За экраном из матового стекла опять зажегся свет. Найл теперь был уже расслаблен, поэтому чувствовал лишь обволакивающее, приятное тепло.
– Теперь закрой глаза и постарайся освободиться от мыслей.
Найл попытался вообразить кромешную темноту и удивился, насколько удачно все вышло… Впечатление такое, будто он завис посреди бездны. Затем с внезапностью, от которой он оторопел, вдруг прорезался голос матери:
«Его нужно растереть и истолочь, а там вываривать по меньшей мере часа два, иначе это смертельная отрава».

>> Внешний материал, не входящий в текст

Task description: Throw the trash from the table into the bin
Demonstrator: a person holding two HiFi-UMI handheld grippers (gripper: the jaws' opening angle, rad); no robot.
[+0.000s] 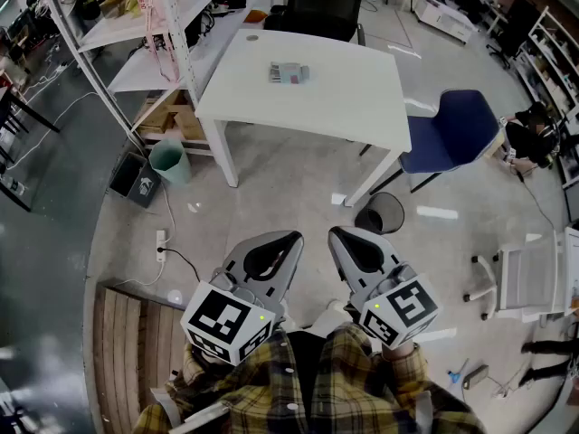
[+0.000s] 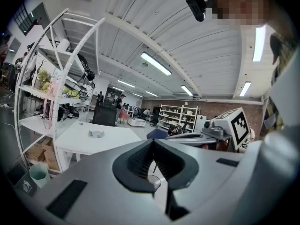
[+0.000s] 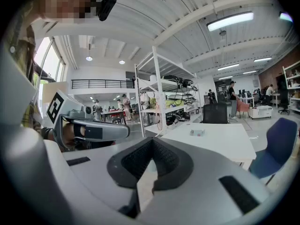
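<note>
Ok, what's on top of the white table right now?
Only a small flat packet lies on the white table, toward its far side, plus a small round mark near the far left corner. Anything beneath the packet is covered.

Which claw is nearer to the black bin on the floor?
Right. The right claw hangs just below-left of the black bin in the head view; the left claw is farther left, beyond it.

trash on table: too small to ID, flat pkg maybe. black chair at 12 o'clock cut by top edge. white chair at 3 cut by rt edge. bin contents too dark. shirt cut at 6.
</note>
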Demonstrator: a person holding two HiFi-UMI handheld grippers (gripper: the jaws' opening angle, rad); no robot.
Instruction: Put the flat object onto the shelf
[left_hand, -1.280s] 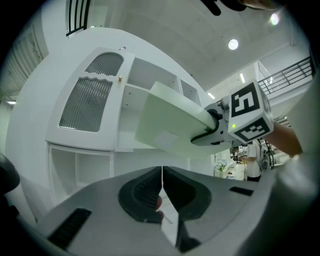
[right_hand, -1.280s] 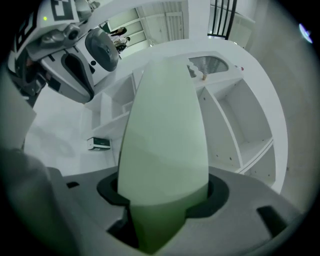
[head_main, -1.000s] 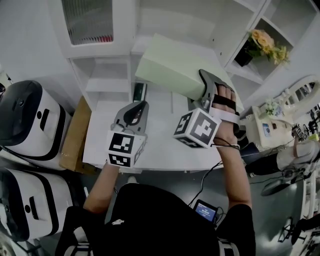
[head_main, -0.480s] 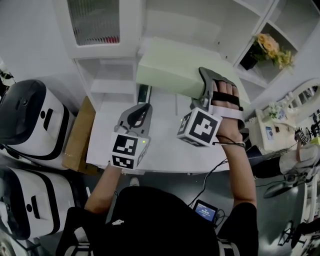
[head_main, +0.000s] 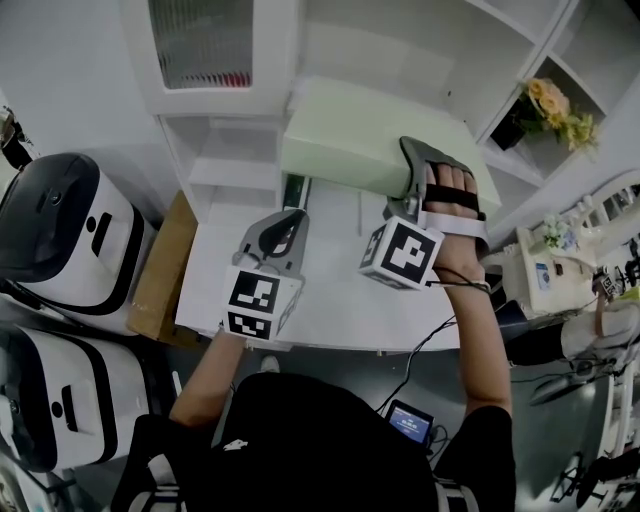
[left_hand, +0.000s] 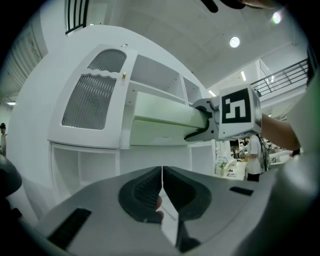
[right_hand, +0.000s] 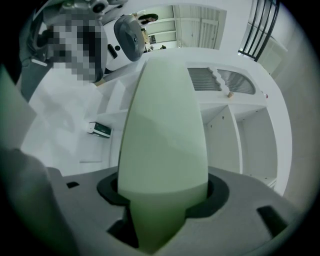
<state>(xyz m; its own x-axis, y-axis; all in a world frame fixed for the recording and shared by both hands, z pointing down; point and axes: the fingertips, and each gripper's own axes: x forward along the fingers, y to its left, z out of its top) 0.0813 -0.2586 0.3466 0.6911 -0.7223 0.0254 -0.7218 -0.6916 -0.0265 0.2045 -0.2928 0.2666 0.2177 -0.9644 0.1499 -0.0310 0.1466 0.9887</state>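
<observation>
A pale green flat box (head_main: 360, 140) hangs in the air in front of the white shelf unit (head_main: 235, 150), roughly level, its far edge close to a shelf opening. My right gripper (head_main: 418, 175) is shut on its near edge; in the right gripper view the flat box (right_hand: 162, 130) fills the space between the jaws. From the left gripper view the flat box (left_hand: 160, 122) shows at shelf height with the right gripper (left_hand: 210, 122) clamped on it. My left gripper (head_main: 280, 228) hovers lower over the white table (head_main: 330, 310), jaws together, holding nothing.
A small dark green box (head_main: 293, 190) lies on the table by the shelf foot. Black and white machines (head_main: 60, 235) and a brown carton (head_main: 160, 270) stand at the left. Flowers (head_main: 555, 105) sit on a right-hand shelf.
The green box has levelled and edged closer to the shelf opening with my right gripper. My left gripper has drifted slightly right.
</observation>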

Найл от удивлении распахнул глаза, дабы убедиться, что он все так же находится в комнате. Даже с открытыми глазами он мог слышать ее голос:
«У меня бабка в свое время делала из него настойку вроде вина».
Голос деда Джомара:
«Верно говорит. Можно еще столочь в муку, а там испечь из нее хлеб».

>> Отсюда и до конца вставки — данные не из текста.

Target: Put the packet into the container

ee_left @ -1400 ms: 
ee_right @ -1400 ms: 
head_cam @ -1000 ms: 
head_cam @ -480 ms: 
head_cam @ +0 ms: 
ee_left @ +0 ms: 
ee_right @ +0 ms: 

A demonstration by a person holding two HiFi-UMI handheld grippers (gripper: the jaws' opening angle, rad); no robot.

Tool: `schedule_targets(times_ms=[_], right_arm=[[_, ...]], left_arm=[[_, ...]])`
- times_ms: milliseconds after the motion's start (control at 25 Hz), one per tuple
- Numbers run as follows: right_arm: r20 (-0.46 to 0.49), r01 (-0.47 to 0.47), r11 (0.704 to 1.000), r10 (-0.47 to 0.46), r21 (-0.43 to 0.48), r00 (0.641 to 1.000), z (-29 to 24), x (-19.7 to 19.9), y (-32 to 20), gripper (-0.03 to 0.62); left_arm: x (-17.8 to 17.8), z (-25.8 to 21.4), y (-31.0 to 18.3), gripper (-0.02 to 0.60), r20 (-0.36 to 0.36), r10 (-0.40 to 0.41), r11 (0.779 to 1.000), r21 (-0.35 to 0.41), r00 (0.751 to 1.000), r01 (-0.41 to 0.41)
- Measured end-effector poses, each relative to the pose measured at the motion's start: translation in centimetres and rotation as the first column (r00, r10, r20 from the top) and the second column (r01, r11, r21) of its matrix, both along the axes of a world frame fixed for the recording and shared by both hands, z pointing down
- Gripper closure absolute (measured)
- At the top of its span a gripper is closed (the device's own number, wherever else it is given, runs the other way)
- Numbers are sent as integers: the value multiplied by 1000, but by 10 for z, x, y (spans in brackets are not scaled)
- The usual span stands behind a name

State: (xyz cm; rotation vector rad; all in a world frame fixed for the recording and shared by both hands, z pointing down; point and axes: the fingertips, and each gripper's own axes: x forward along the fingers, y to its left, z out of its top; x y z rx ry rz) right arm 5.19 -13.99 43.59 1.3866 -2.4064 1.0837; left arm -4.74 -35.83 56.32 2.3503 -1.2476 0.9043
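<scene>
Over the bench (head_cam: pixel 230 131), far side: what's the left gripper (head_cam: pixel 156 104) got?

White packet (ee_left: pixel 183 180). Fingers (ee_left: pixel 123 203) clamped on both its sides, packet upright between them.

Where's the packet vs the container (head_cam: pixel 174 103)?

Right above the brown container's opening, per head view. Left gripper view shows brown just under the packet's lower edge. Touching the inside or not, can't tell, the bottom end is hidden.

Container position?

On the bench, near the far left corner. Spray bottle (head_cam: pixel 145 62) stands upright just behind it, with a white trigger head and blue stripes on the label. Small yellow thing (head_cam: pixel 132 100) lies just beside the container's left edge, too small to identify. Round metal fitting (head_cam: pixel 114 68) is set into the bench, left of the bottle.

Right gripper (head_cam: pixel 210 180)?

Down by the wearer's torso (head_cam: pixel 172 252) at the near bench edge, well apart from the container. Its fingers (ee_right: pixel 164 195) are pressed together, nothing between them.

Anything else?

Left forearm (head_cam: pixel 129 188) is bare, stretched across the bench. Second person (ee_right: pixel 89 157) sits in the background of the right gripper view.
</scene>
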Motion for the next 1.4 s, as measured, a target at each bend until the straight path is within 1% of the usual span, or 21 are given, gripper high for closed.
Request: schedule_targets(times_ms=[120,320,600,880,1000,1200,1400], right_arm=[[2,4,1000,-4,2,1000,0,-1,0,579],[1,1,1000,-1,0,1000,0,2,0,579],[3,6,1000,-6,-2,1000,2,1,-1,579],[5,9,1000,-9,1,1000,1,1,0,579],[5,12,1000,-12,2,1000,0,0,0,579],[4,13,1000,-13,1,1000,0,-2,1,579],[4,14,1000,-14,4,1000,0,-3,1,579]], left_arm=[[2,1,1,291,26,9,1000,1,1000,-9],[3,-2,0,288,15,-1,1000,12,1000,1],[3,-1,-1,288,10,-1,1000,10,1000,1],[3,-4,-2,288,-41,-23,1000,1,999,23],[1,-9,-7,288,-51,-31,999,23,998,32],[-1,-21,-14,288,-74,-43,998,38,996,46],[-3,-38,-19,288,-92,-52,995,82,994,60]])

– Что ты слышишь? – осведомился старец.
– Мать разговаривает с дедом.
Пока Найл отвечал, беседа продолжалась. Неожиданно ему совершенно точно вспомнилось, когда именно это происходило. Найлу было около семи лет, и семья только еще перебралась в пещеру – бывшее логово жука-скакуна – на краю пустыни. До этого они ютились в каменном мешке у подножия большого плато, где было душно, тесно и небезопасно. Новое жилище в сравнении с прежним было прохладным и надежным. Они только еще начали его обживать, и пахло едким дымом сожженных кустов креозота, которые пустили в ход, чтобы выкурить жуков-скакунов. Слушая этот разговор матери с дедом насчет того, как готовятся коренья кассавы, он вместе с тем мог обонять запах кустов креозота. Был и еще один запах, никак не поддающийся уяснению; затем вспомнилось: болтанка из тертого чертова корня, которой деду смазали бедро (жук-скакун напоследок-таки задел).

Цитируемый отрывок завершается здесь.